DIRECTIONS FOR THIS TASK — A single stretch of the material below is to be transcribed exactly, starting at the line with "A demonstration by" and ending after the line with "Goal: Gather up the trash".

DATASET CONTENT —
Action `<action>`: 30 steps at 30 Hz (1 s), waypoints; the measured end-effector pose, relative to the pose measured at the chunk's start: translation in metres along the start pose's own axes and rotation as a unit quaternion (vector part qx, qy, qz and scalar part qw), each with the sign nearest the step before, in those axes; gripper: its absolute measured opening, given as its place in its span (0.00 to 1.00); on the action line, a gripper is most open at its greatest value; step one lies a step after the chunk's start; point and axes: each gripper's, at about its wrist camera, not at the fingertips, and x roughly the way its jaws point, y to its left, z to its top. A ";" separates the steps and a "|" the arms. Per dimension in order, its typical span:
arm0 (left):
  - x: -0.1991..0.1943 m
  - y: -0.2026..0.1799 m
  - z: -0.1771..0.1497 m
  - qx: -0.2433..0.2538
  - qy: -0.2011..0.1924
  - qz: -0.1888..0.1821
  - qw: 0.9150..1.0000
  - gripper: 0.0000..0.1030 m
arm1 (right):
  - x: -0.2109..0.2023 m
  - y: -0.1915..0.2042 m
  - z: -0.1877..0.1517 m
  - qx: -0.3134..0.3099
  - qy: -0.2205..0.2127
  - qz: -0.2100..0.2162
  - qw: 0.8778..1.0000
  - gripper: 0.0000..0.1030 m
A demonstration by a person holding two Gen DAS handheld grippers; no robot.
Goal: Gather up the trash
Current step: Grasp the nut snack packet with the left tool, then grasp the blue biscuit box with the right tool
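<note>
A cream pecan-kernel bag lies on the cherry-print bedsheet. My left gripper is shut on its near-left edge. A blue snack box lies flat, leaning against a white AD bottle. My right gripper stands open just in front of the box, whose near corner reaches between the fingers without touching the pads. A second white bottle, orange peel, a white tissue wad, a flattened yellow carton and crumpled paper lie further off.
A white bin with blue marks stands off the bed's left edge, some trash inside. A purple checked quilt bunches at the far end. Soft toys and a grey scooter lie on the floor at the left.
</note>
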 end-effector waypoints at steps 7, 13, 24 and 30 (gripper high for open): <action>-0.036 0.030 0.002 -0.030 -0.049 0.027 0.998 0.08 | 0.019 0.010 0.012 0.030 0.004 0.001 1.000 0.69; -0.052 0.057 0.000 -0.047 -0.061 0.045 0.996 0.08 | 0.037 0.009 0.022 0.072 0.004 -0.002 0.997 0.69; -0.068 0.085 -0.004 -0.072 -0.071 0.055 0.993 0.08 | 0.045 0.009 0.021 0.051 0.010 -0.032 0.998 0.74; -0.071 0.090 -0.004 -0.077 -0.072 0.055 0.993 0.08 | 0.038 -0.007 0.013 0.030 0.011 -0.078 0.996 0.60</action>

ANSWER BOX —
A demonstration by a person holding two Gen DAS handheld grippers; no robot.
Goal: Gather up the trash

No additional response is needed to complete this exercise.